With respect to treatment sequence when combining with other modalities, anecdotal evidence suggests that pretreatment with CaHA followed by energy-based devices improves outcomes, as CaHA stimulates tissue remodeling, which enhances the effects of energy-based devices. Many physicians are concerned about filler deformation if MFU-V is performed over areas that have been injected with CaHA. It has been shown that delivery of MFU-V energy immediately after CaHA injection does not alter filler appearance, increase inflammation, or induce product migration, but can even enhance the density and quality of collagen and elastin fibers.40 For both CaHA and MFU-V to be used in the same clinic visit, CaHA injection should be performed first to prevent alteration of tissue planes by the filler that will affect subsequent MFU-V treatment, as well as the potential risk of contamination and infection from nonsterile manipulation of injection entry sites. Individual physician and patient preferences also influence the time at which each modality is used in combination strategies. While many physicians perform same-day procedures to enhance tissue regeneration, those who do different-day procedures wish to allow MFU-V–induced swelling to subside, observe the outcomes of MFU-V before enhancement with CaHA, or to spread out treatment costs. Patients with multiple indications wishing to see immediate results may undergo CaHA injections before returning for MFU-V. In contrast, patients who prefer to begin with a noninvasive treatment may request MFU-V before CaHA injections. 

Conclusion

Overall, these discussions highlighted many areas of agreement. On the general usage of CaHA, patients seeking aging-related face contouring are in their early-30s and those seeking biostimulation are between 30 and 50 years of age. On specific CaHA use, dilution is not a critical consideration and should not be confused with dosage, MFU-V should precede CaHA injections in same-day single-session treatments, and 25-gauge cannulas are used where possible. We note that there were also some disagreements as a consequence of the diverse facial morphotypes and desired aesthetic outcomes between Asian ethnicities even within a single Asian country.41 For example, longer faces are more preferred by males in Singapore and Korea than males in Malaysia, while ethnic Chinese in Hong Kong and Taiwan present with euryproscopic faces but seek leptoproscopic face shapes. Shorter faces are more sought after by Malaysian females than other Asian women, while arched brows are preferred by Singaporean, Taiwanese and Malaysian women but not by Thai and Korean females.
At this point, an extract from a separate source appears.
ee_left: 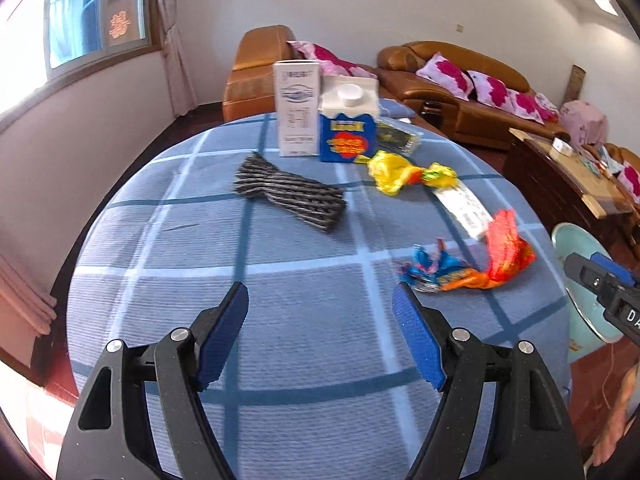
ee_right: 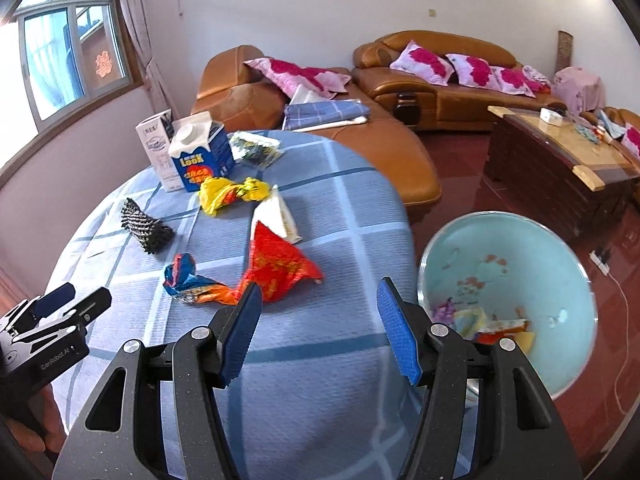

This disparity underscores the need for customized aesthetic strategies that consider and accommodate the heterogeneous Asian anatomies, ethnicities, attitudes, cultural preferences, and aesthetic ideals of patients across Asia. Disagreements observed during our consensus voting were due to our Experts’ experiences with these differences and to their adaptations to product availability within their geographies as well as their level of expertise with an intervention. Establishing consensus statements to educate new injectors on the most critical aspects of Asian patient treatment considerations, efficacy, and safety is therefore crucial. Taken together, we hope that our areas of consensus or disagreements and our patient case results provide strategic guidance on the use of classic, diluted CaHA for biostimulation or undiluted Radiesse®(+) for lifting and contouring. It is hoped that this knowledge will enable new injectors to master the nuances of CaHA delivery for consistent and successful patient outcomes.